Inesquecível

Foto @mauro.oferreira

Quando acabei de escrever sobre as 5 mulheres que partiram em junho, sem dar tempo de esfriar o teclado chegou a notícia de mais uma, esta conheci quando vim morar na Bahia há 18 anos. “Dona” Anna Mariani, assim conhecida em Vila de Santo André, mesmo que alguns a tenham visto raras vezes, interferiu discretamente e de forma determinante na vida da comunidade por quase duas décadas. Talvez muitos não soubessem que era conhecida nacional e internacionalmente pelas fotografias de fachadas e detalhes da arquitetura de habitações populares, que realizou desde 1976 em muitas expedições pelo Nordeste. Percorreu centenas de povoados para fazer milhares de imagens que tinham em comum: fachadas pintadas a cal pigmentada, rematadas em cima por platibanda (uma barra enfeitada, escondendo o telhado). Fotografou todas de forma idêntica, bem de frente, na mesma escala, sem destaques nem comentários, só local e data. Quando estava em meio a esse trabalho, teve um convite para expor na Bienal de São Paulo de 1987. Saiu de lá com propostas de exposição mundo afora, começando pelo Centro Pompidou, em Paris. Nesta época seu acervo já acumulava mais de 2 mil fotografias que foram publicadas em dois livros e desde o início deste ano fazem parte do Instituto Moreira Salles. 

Ela pode não ter fotografado fachadas de Santo André, mas deixou um registro ainda maior em centenas de crianças e adolescentes que passaram pelas instituições que apoiou de forma determinante. Desde a segunda parte dos anos 90, quando construiu uma casa à beira mar no então povoado de Santo André antes que o mesmo se tornasse um destino descolado de veraneio, olhou para a sua gente de forma especial. Em 2005 começou a colaborar com a Escolinha Maria Marta que existia desde quando aqui chegou. Primeiro financiou uma professora e, com o passar do tempo, se tornou a grande madrinha da Instituição que recebe em torno de 50 crianças entre 2 e 5 anos, do povoado e seus arredores. Nada mais delicioso do que ver as crianças chegando à escolinha que tem uma excelente base pedagógica e muito colaborou para a formação de uma geração. 

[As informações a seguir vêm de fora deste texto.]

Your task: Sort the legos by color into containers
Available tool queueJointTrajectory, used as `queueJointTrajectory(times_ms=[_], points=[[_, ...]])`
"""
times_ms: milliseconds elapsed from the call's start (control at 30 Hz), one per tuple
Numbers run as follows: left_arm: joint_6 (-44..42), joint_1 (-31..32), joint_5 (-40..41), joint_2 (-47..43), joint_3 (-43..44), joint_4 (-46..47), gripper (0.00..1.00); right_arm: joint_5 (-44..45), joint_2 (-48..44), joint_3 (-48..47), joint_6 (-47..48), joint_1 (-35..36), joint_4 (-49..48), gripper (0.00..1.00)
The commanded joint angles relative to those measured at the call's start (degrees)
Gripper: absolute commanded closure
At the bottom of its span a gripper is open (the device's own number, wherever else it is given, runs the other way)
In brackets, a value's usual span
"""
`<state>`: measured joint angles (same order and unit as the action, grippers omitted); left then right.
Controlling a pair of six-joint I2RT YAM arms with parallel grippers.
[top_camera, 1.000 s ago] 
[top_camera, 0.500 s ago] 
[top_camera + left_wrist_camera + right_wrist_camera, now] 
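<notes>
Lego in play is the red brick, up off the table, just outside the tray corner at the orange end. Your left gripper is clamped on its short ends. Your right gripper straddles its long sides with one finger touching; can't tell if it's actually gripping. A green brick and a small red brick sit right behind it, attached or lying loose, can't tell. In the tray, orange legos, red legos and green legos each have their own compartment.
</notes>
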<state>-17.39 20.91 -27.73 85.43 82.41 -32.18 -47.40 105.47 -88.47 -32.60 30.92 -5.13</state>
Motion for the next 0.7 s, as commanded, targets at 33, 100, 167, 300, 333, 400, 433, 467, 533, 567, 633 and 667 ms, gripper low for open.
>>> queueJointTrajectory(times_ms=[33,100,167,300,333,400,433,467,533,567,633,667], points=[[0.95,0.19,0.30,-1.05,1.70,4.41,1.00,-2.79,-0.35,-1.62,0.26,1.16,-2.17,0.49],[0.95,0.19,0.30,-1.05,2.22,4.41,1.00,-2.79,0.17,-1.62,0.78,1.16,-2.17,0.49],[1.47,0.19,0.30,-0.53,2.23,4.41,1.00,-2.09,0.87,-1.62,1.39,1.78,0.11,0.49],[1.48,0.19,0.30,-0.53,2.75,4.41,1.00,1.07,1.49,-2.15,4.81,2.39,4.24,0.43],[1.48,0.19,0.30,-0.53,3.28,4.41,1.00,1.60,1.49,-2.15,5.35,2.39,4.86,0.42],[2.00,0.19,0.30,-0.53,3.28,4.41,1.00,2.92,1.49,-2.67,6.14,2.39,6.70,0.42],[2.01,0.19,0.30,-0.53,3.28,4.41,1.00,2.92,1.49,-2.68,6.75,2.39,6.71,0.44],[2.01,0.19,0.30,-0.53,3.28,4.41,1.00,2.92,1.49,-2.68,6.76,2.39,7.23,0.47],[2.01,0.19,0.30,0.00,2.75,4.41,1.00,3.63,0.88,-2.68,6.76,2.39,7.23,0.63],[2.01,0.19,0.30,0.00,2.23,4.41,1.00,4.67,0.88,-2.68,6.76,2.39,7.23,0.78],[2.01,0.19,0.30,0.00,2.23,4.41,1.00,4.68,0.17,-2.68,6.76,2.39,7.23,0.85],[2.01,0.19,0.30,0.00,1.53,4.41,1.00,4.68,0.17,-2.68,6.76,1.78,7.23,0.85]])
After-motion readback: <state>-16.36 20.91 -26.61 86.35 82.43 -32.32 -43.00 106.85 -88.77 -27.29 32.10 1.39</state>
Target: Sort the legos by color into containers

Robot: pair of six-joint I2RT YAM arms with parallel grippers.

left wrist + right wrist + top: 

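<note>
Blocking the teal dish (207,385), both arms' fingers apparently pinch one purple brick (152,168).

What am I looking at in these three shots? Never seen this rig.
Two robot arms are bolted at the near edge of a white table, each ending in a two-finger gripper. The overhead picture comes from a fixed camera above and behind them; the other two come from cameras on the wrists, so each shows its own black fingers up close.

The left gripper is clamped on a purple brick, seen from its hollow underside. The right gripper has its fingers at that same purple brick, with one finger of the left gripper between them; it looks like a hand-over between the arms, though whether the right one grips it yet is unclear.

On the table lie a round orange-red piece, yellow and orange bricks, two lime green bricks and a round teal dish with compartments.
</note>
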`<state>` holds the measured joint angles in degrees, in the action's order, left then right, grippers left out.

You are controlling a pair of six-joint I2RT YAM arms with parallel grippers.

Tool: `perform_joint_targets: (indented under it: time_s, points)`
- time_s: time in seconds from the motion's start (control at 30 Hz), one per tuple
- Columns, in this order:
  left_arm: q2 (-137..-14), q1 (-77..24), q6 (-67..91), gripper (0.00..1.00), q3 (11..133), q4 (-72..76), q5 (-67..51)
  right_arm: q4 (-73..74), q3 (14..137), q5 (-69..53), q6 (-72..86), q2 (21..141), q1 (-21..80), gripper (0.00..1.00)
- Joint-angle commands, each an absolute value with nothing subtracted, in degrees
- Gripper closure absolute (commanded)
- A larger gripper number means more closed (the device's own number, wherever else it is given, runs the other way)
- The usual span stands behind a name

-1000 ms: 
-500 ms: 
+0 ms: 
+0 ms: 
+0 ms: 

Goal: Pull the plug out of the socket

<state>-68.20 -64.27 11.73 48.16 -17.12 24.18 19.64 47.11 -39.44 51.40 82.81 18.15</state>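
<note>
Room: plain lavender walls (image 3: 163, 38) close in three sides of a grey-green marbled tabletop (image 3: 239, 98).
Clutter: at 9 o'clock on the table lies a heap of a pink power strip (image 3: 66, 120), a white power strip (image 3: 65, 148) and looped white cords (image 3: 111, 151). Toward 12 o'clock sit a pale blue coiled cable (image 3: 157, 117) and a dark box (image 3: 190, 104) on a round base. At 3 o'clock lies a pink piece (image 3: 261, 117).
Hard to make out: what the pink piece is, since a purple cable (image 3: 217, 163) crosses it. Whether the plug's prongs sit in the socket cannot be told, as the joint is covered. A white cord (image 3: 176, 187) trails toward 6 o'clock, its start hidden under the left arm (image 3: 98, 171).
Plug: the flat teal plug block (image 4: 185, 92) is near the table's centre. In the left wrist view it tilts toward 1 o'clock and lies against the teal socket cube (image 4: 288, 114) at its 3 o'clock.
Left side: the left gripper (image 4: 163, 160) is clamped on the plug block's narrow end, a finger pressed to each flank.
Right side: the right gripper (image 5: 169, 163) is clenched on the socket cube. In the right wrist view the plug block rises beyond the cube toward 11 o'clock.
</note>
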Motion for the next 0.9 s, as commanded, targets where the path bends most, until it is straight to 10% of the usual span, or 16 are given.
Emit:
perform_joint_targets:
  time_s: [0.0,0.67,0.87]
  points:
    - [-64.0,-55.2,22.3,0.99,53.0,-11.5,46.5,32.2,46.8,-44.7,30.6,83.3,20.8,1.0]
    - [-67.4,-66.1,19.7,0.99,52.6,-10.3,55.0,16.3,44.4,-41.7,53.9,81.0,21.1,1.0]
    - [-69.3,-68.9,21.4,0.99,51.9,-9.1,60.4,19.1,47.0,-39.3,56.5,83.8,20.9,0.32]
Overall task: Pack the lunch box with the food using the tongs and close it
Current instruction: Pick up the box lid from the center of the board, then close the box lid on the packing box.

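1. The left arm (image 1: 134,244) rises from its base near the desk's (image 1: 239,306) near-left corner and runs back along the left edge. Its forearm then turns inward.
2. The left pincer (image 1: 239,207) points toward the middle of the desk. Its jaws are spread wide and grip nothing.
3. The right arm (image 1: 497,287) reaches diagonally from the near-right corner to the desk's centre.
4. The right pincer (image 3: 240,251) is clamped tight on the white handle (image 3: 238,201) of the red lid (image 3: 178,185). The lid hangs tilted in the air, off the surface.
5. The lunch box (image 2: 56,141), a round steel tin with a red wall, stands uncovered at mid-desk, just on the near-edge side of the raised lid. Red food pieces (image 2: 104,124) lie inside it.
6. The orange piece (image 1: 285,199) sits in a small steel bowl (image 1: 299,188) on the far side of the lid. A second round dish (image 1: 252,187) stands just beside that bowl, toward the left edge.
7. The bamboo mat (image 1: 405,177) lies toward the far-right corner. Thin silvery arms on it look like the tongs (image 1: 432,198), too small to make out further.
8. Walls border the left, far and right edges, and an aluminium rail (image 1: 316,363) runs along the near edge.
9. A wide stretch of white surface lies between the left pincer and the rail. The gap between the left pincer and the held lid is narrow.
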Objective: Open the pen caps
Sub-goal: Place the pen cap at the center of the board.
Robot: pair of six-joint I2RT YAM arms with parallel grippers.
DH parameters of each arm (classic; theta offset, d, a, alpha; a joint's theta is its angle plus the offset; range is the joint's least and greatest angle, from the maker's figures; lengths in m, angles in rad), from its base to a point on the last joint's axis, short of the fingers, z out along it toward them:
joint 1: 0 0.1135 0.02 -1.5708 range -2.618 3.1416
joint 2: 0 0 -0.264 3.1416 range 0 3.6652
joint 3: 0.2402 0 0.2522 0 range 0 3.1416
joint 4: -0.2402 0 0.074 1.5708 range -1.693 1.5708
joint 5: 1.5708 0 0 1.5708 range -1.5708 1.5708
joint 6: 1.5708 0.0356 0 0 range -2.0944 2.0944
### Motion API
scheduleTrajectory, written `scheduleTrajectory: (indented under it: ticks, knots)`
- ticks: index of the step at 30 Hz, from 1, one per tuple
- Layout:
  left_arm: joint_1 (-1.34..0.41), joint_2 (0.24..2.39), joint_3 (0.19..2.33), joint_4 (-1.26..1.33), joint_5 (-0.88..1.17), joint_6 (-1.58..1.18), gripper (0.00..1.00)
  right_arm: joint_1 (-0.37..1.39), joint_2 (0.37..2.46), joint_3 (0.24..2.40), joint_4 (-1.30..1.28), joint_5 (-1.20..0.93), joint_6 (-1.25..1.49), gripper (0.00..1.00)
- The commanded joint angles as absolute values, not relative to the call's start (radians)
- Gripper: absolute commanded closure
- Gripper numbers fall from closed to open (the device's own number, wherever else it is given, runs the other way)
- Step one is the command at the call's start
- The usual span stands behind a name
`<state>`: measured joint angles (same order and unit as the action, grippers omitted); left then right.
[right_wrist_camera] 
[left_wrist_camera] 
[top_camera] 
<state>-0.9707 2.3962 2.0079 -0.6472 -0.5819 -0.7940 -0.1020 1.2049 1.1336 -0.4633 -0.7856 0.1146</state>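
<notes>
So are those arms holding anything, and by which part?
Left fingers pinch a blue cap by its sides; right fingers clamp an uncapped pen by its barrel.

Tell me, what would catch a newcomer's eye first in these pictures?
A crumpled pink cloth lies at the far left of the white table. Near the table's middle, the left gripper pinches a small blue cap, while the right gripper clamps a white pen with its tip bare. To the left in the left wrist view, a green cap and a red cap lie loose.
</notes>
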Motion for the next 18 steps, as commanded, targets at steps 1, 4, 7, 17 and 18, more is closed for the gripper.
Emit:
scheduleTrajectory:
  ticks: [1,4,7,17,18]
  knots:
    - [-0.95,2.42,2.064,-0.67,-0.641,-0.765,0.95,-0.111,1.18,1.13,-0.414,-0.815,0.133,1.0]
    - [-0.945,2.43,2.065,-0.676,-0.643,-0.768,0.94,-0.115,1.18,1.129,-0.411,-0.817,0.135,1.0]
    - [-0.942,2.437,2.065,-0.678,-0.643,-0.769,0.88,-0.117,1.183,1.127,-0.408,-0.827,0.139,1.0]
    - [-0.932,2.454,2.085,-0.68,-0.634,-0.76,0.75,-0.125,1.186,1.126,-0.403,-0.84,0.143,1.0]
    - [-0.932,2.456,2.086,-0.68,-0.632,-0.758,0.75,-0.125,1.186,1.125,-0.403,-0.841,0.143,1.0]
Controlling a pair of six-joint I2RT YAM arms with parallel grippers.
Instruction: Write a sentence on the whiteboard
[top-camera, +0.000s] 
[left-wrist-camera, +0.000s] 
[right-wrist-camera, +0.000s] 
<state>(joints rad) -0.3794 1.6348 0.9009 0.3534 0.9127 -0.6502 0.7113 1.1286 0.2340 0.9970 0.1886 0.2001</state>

Como Conselheira e membro fundadora do Neojiba (Núcleo Estaduais de Orquestras Juvenis e Infantis da Bahia), em 2009 aproximou o IASA (Instituto Amigos de Santo André) que já oferecia educação musical à comunidade, para que se tornasse parceiro institucional desta escola que tem núcleos espalhados por toda a Bahia. O Neojibá, que tem como objetivo promover o desenvolvimento e a integração social prioritariamente de crianças, adolescentes e jovens em situações de vulnerabilidade por meio do ensino e da prática musical coletivos e de novas bases, deu ao IASA uma grande oportunidade. Quer recebendo “master classes” com músicos muitas vezes internacionais, quer permitindo aos seus alunos vivenciarem uma temporada de estudos em Salvador, ou trocando experiências com outras instituições na Bahia. Hoje, alguns alunos da bandinha do IASA se tornaram professores e monitores de música, passando o conhecimento para outras crianças e jovens da comunidade… Um ciclo feliz e renovável…

Tive oportunidade de conversar algumas vezes com Anna Mariani, tanto em encontros inesperados nas caminhadas na praia, como em sua casa… Eu já sabia um pouco sobre sua trajetória, mas em 2009 quando assisti ao show de Maria Bethânia “Amor, Festa, Devoção” e no segundo ato o cenário descia adornado com uma série de quadros com retratos de fachadas de casas, fiquei ainda mais impactada com a obra da “vizinha”.  Em 2012 assisti ao seu lado, num espaço aberto na vila, uma apresentação dos alunos no IASA cujo tema era o Nordeste. Cenários e palcos totalmente diferentes, mas aquela senhora sorridente de cabelos brancos admirava a apresentação das crianças vestidas de cangaceiros e índios de forma encantadora. Tudo muito singelo. Jamais esqueci o seu olhar embevecido como se estivesse assistindo a apresentação de uma sinfônica no mais renomado palco do mundo… Ela sabia o quanto a música e a educação transformava vidas e fez a sua parte em nossa comunidade… 

Anna Mariani faleceu de causas naturais na sua residência em São Paulo aos 87 anos no dia 22 de junho.  Meus sentimentos à família e gratidão por toda a amizade à nossa vila. Descanse em paz.